Fleets that outright purchase or take the residuals risk and leasing companies will be able to take into consideration the optimum time of year to sell company vehicles to take advantage of the strongest residual values – roughly spring and autumn, coinciding with the new car registration plate change.
However, with extended contracts forcing companies to refresh their fleets and fleet sales expected to be strong this month, many cars will be returning to market this summer – the weakest time for residual values.
Another implication of extended replacement cycles is the fact that older cars are returning to market with higher mileages.
“This will also affect values,” says Gannon. “The average age at remarketing has crept up by around a month.”
Average used car values fell by more than £200 in May, from £5,871 to £5,656 and performance against CAP Clean fell by 1.5 points, according to BCA.
Year-on-year values are behind by £117 – the first dip since February last year, underlining the shift in dynamics over the past 8–12 weeks.
“There has been a subtle and seasonal slowing of demand in the used car market over a number of weeks,” explains Gannon.
“There has also been an increase in supply, partly made up of fresh stock, but also including an increasing proportion of re-entered stock.”
The fleet sector felt the most pain in May.
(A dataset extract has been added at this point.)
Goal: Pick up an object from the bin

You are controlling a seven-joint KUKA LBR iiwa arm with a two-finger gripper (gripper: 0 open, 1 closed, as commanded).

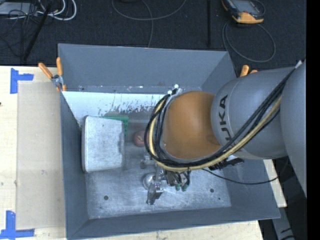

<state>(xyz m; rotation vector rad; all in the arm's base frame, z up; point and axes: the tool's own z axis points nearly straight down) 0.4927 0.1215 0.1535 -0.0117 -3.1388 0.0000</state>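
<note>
My gripper (pixel 154 193) hangs below the arm's wrist, low over the bin floor near the middle of the front part. Nothing shows in its grasp. A large pale grey rectangular block (pixel 103 143) lies on the floor at the left, about a hand's width from the gripper. Behind the block's far right corner peeks a flat green thing (pixel 119 118). A small brownish round thing (pixel 137 139) rests just right of the block, partly hidden by the arm's cables.
The arm's wrist with its orange cover and looped cables hides the bin's middle and right. Sloping bin walls rise close behind the block and along the front. Bare floor shows left and right of the gripper at the front.
</note>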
Values fell by £443 to £7,428, a drop of 5.6%.
Performance against CAP Clean fell for the second month running, from 96.9% to 94.86%, which “reflects the market and CAP’s lack of response to it in May”, says Gannon.
It was a similar picture at Manheim. Its latest figures reveal average wholesale values in the fleet sector fell by 0.6% (£39) to £6,609 in May following a fall of 1.5% in April.
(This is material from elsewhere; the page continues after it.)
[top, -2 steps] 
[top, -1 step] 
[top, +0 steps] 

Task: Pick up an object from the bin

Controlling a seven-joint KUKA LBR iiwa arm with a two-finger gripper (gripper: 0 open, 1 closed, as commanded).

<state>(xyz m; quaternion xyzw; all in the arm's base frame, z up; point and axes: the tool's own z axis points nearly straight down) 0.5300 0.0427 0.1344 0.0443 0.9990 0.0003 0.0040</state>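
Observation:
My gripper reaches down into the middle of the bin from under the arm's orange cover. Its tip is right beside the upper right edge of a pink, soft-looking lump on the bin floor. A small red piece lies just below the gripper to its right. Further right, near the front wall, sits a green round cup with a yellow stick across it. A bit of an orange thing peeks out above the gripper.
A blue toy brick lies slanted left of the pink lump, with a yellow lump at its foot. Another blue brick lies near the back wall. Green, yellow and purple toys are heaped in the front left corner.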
However, Manheim says changes in the mix of fleet vehicles mean that the scale of the fall is perhaps understated as values fell in only six of the 10 segments.
Meanwhile, it reported that overall values actually increased by 0.6% (£43) to £7,324 with dealer part-exchange values rising by 3% (£68) to £2,313 and manufacturer stock up by 1.6% (£201) to £12,904.
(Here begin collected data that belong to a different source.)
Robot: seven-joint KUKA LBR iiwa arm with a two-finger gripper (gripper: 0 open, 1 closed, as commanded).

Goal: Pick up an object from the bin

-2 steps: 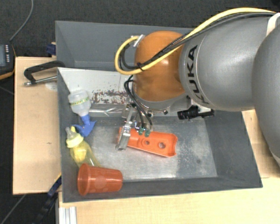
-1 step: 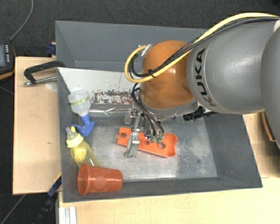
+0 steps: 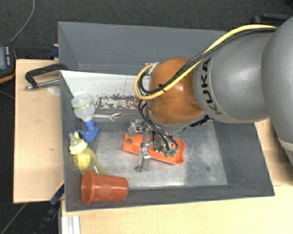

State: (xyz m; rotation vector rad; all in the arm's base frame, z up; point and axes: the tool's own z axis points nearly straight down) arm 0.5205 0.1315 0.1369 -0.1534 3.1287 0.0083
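Note:
My gripper hangs low in the middle of the bin, under the arm's orange dome. It is right over a flat orange object that lies on the bin floor and reaches from the gripper's left to its right. Part of that object is hidden behind the gripper. The view does not tell whether the gripper touches the object.
An orange-red plastic cup lies on its side at the front left corner. Along the left wall lie a yellow squeeze bottle, a blue piece and a clear whitish cup. The arm covers the bin's right rear.

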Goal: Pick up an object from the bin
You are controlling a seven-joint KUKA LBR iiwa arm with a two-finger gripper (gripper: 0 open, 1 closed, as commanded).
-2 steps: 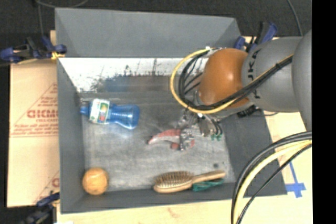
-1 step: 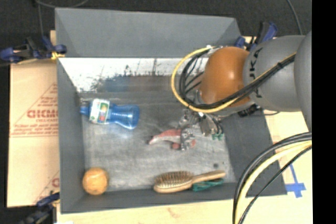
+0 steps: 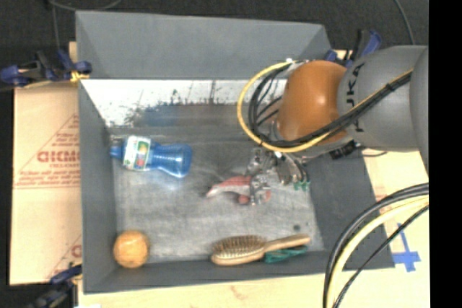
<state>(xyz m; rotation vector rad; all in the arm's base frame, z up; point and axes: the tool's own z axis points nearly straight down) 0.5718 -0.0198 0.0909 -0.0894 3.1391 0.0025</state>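
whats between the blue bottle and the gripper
In the camera view, a small pinkish thing lies between the blue bottle and the gripper, right by the gripper; the rest is bare bin floor.

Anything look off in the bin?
Nothing stands out. The blue bottle lies on its side, nothing spilled; the hairbrush and orange ball lie by the view's bottom wall, a pink-red thing beside the gripper.

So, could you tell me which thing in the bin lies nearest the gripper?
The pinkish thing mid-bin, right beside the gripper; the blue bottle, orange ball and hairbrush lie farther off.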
However, the overall increase in values was influenced to a large extent by the model mix in the manufacturer sector where there was an increase in the proportion of compact executive and executive vehicles.
“The decrease in fleet values was much less than expected given the significant fall in conversion rates during May,” says Mike Pilkington, managing director of Manheim Remarketing.
“However, the reduction in demand will inevitably result in lower prices and vendors need to react to the realities of the present marketplace.”
Van prices stall in May as LCV market reverts to seasonal trends
Van values in the fleet sector fell by more than £100 in May, with experts predicting that, like the used car market, it is finally reverting to type.
The 2% fall to £5,073 ended a run of six consecutive ‘record months’, where the average value for fleet and lease vans exceeded £5,000 for four consecutive months having reached that benchmark for the first time in February, according to BCA.
Year-on-year values are more than £1,000 higher in 2010, and May compared to the bottom of the market in December 2008 is £2,061 ahead – equivalent to a 68% uplift in less than 18 months.
“We are now entering that period of the year where prices have tended to slow,” explains Duncan Ward, BCA’s general manager commercial vehicles.
Overall, used LCVs averaged £4,466 in May, after reaching a record level of £4,693 across the board in April. The fall of £227 was equivalent to a 4.8% decrease.
CAP figures for used LCVs averaged 99.95% across the board, although there was a little
downward pressure from last month in the bigger volume sectors – fleet and lease down one point at 99.79% and dealer part-exchange down four-and-a-half points to 99.71%
Nearly-new LCV CAP values improved by more than a point to 105.73%.